There’s a trend afoot among some website editors to kill the comment section, then proclaim that they’ve courageously decided to reduce conversation to help improve conversation. It’s a random bit of logic we’ve noted doesn’t make any sense if you’re interested in actually fostering a local community, and care about not having all conversation outsourced to Facebook. The pretense that you’re killing comments because you’re nobly trying to further human communications (and not, say, because your website is cheap and lazy) is also disingenuous. That hasn’t stopped ReCode, Reuters, Popular Science, or some newspapers from killing comments in order to push humans to the next evolutionary level (or whatever).
This week, yet another website joined the “comments are evil and have no use” parade. In a now familiar treatise, TheWeek.com announced that while editors “truly do value your opinions,” you’re no longer going to be allowed to express them on their website. According to TheWeek, this nuclear option was required because comments are just filled with horrible, nasty people:
“There was a time — not so long ago! — when the comments sections of news and opinion sites were not only the best place to host these conversations, they were the only place. That is no longer the case. Too often, the comments sections of news sites are hijacked by a small group of pseudonymous commenters who replace smart, thoughtful dialogue with vitriolic personal insults and rote exchanges of partisan acrimony. This small but outspoken group does a disservice to the many intelligent, open-minded people who seek a fair and respectful exchange of ideas in the comments sections of news sites.”
Of course if news outlets spent a few minutes actually moderating the comments section and treating it like a valuable community resource (instead of oh, a drunk uncle with a bad goiter and nasty halitosis at your wedding), that probably wouldn’t be as big of a problem.
In fact, it’s worth noting that a recent paper published in the Journal of Computer-Mediated Communication found that it’s not very hard to increase civility in your comment section. In some cases all it took was the writer of the article entering the comment section and treating the people there relatively well, even if they’re all busy acting like jackasses:
“One surprisingly easy thing they found that brought civil, relevant comments: the presence of a recognized reporter wading into the comments.

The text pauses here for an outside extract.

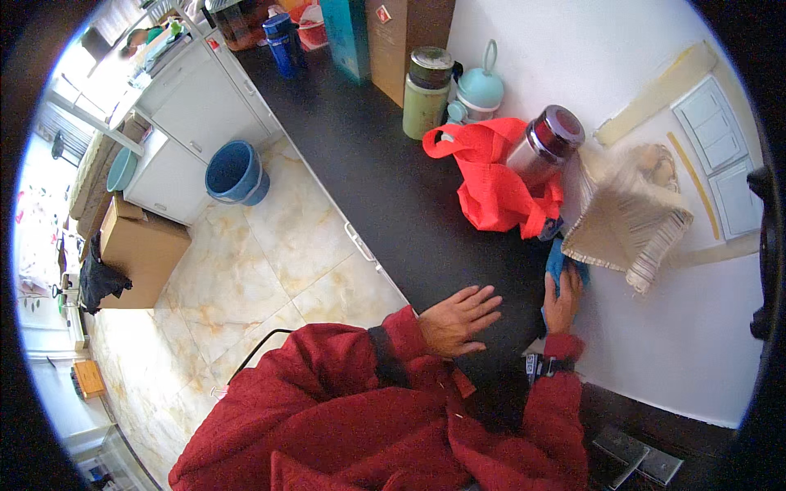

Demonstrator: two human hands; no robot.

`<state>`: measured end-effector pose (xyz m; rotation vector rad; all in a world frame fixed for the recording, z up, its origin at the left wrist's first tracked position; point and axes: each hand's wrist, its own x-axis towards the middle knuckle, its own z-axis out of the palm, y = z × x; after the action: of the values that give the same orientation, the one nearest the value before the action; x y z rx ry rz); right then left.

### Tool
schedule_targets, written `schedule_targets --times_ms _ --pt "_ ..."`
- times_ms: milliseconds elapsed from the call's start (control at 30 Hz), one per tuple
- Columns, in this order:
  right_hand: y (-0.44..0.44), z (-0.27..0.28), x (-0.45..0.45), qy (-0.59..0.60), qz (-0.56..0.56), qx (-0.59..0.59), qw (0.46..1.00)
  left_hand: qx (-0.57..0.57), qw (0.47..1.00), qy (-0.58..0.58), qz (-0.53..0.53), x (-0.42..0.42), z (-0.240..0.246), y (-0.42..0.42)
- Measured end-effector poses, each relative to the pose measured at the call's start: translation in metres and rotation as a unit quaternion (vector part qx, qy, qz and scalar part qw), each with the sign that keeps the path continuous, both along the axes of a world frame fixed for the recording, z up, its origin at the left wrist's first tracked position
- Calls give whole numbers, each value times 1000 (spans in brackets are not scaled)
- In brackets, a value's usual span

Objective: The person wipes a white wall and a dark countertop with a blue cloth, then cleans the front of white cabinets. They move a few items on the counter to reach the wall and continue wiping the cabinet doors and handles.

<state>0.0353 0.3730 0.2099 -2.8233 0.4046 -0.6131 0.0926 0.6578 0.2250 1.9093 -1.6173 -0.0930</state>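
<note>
My left hand [460, 322] lies palm down over the black countertop [393, 202], fingers apart and holding nothing. At the wall side, my right hand [562, 304] grips a blue cloth [556, 265], which shows above and beside its fingers. Just beyond that hand is a red fabric bag [500, 193]. A metallic vacuum flask [543, 147] leans tilted on the bag, its lower end hidden by the fabric. Right of the bag, a beige striped woven fabric piece [626, 224] hangs at the wall.
Farther along the counter stand a green lidded flask [425, 95], a light-blue lidded bottle [480, 92], a brown cardboard box [408, 49] and a blue lidded cup [284, 46]. On the tiled floor are a blue bucket [236, 172] and a large carton [144, 258]. A person [138, 40] appears far left.
</note>
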Motion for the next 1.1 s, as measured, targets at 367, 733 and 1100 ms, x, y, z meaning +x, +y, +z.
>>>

Seventy different political posts were randomly either left to their own wild devices, engaged by an unidentified staffer from the station, or engaged by a prominent political reporter. When the reporter showed up, “incivility decreased by 17 percent and people were 15 percent more likely to use evidence in their comments on the subject matter,” according to the study.”
What they found was that most people will actually respond in a civil manner when civil interactions occur. especially when the person doing the connecting is an important person, such as the one who wrote the article.
When people realize that someone is actually listening to them and responding with respect, most people will dial back the vitriol. And if given the tools, the community will respond by using norms to control the behavior.
This is shown at sites like Ars Technica, where the writer often engages the comments. They also have a social approach where the community can downrate a particular comment. If enough of the group does this the comment s becomes invisible to most (it can still be pulled out if the reader wants to see it.)
I often find that the comments on such sites offers greater insight and explanation than many of the articles.
Any group that decides to just drop comments is revealing not only that it does not want to put the work in but that it does not value the very community that supports it.
I almost always notice sites that do not permit comments. It tells me a lot about whether they can deal with distributed democracies or only see things in hierarchical authorities.